The Sepia Eye Gallery had a number of interesting works, but I was really taken with Neal Oshima, a Japanese-American photographer who has lived in Manila for 40 years. His photograms of traditional Philippine garments are really stunning.
This was one gallery where the woman (and they were almost all women) minding the store was both friendly and helpful.
Another photographer featured here was Indian artist Vivan Sundaram. He has done a lot of work in many media, which often includes social commentary. A wonderful sense of the absurd shows through in these photos which have been drawn and written on.

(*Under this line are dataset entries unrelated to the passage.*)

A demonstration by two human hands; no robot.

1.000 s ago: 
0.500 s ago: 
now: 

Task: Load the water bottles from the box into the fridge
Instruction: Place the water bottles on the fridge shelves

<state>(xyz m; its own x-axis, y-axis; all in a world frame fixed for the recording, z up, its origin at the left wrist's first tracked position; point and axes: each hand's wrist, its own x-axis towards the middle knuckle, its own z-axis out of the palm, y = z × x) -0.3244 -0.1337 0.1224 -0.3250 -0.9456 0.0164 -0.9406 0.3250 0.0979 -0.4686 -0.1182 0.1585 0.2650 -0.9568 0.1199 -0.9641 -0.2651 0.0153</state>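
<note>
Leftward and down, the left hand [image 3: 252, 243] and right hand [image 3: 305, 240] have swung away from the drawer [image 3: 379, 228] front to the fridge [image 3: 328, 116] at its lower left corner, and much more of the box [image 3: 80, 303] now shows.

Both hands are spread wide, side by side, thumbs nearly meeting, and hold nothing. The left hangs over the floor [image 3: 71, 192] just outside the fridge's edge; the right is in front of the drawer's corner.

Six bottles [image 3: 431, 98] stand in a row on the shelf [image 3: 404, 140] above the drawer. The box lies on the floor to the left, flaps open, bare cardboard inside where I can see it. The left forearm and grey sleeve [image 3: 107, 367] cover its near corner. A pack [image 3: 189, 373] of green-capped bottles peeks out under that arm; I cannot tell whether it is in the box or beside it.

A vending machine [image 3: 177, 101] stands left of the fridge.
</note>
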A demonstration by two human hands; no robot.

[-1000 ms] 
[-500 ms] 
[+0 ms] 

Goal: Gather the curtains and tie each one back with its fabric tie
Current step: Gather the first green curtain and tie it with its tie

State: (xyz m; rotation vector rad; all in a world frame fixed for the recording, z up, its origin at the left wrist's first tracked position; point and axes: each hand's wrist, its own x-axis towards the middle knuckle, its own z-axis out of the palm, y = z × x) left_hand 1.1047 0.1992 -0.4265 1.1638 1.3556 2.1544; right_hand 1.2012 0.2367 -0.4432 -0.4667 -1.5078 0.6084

I was not surprised to read that he has been influenced by Dada and the Surrealists.
The Luise Ross Gallery has a wonderful show of works by Leo Rabkin, whose work I was not familiar with, although he is both a well-known artist (president of the American Abstract Artists group in the 1960s and 70s), and also, along with his wife Dorothea, a well-known collector of folk art. He just died earlier this year.
He used found objects in his own art, and did many boxes, including this one with nails that also reminded me of Nina and her nail sculpture.
I also liked this painted collage.
Tucked in the back of the gallery was some work by Gaileen Aiken, a self-taught artist from Vermont. I loved these large jointed paper dolls.
And the sketchbooks were delightful.
Gregory Hayes, another Brooklyn based artist, is showing pointillistic mandalas at the Nancy Margolis Gallery.
And at the Joanne Artman Gallery I discovered another interesting artist that is evidently somewhat well-known. America Martin definitely shows a graffiti influence, and had a lot of paintings of boxers on display. She claims Henry Moore as a big inspiration, but she really reminds me more of Fernand Leger.
I looked at lots and lots of other work in other galleries, but this is what I liked best. It certainly gives me plenty of new ideas.